Ownership via syndicate? “It’s more affordable than you think.”

Jan gets a wild hare to buy a mare.

“I’m going to breed a race horse,” she tells layabout Brian as she prints up fliers, struggles to win over Howard to the cause and recruit local “types” to join in. There’s old age pensioner Maureen (Siân Phillips), barfly and local “character” Kirby (Karl Johnson, of course), pedantic councilor Maldwyn (Anthony O’Donnell) and others.

They dream of riches, but Howard, thrilled as he is to have skin in the game again, sets them straight. “There’s less than a one percent chance it’ll ever win a race,” he says. If you’re buying in, “do it for the hwyl,” a Welsh lark and a laugh. And so they do.

The Neil McKay script that Euros Lyn directs hits the stations-of-the-cross of feel good movies, thus the “I need something to look forward to when I get up in the morning” speech, the “whole wide world out there” that punching out of your comfort zone brings.

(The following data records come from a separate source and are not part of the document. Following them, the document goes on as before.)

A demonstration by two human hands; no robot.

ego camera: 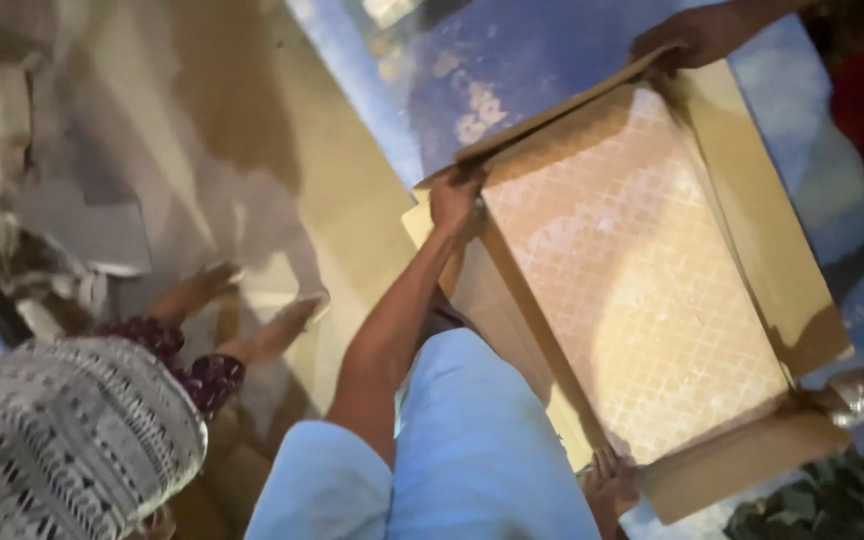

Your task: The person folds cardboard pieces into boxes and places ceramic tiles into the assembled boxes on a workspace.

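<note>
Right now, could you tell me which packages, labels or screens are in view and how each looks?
Open cardboard box: right of centre, rectangular, brown flaps, pale diamond-patterned sheet inside; left hand grips its far corner.
Flat cardboard sheets: left of it, tan.
No labels or screens visible.

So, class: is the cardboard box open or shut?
Open. The box has its flaps folded outward, showing a patterned sheet inside. The left hand holds one corner, the right hand another.
</note>
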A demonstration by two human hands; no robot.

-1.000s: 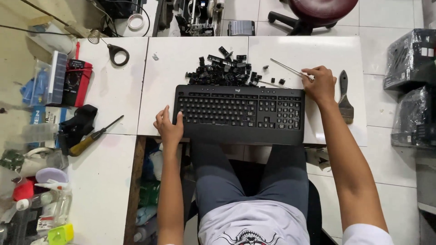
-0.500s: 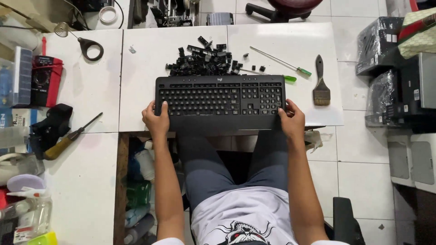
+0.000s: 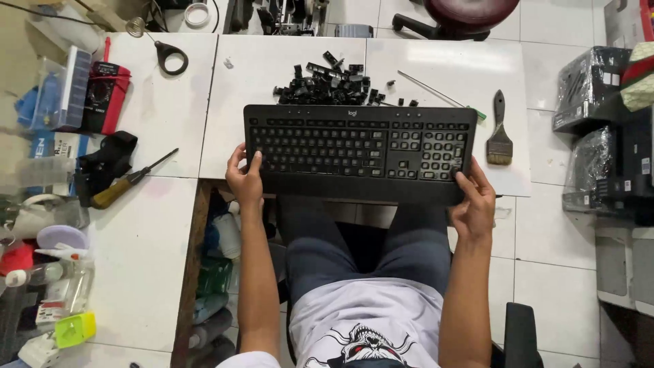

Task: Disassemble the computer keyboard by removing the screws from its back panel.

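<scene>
The person wears a white short-sleeved T-shirt (image 3: 361,327) with a black, white and red skull print on the chest, and dark grey-blue trousers (image 3: 368,252). Both forearms are bare, with no watch, rings or gloves visible.

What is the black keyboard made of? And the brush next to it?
The keyboard looks like matte black plastic: dull, even surface with no shine. The brush seems to have a dark handle, maybe wood or plastic, a grey band that looks like metal, and pale bristles. The left hand and right hand grip the keyboard's ends.
</scene>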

It’s got horse racing movie staples, but skips over the hoariest. We see the naming of the newborn (“Dream Alliance”), watch the cute foal bottle-fed, grasp how Jan and Brian look at the critter as a beloved pet, and glimpse his uncertain start in training and in racing.

Nicholas Farrell of “Chariots of Fire” is the wealthy trainer who journeys from dismissive snob to “He’s got something…spirit” in a flash. And there’s an upper class rival who doesn’t really add up to being the villain here, nobody is.

Because “Dream Horse” is about the fractious “syndicate,” competing agendas, family discord and the triumphs and tragedies of race horse ownership.

We sit in on giddy sing-alongs, tearful choruses of the Welsh national anthems — both of them, including “Delilah,” a hit for native son Tom Jones.

Characters take sentimental inner journeys and tears are shed.

It’s not “Seabiscuit,” but plucky winners like this are a great reason to get back into the cinema-going habit.

Just remember my advice about the face mask. You can’t “feel good” without a few tears.

MPA Rating: PG for language and thematic elements

Cast: Toni Collette, Damian Lewis, Owen Teale, Siân Phillips, Karl Johnson, Anthony O’Donnell

Credits: Directed by Euros Lyn, script by  Neil McKay. A Bleecker St/Topic Studios release.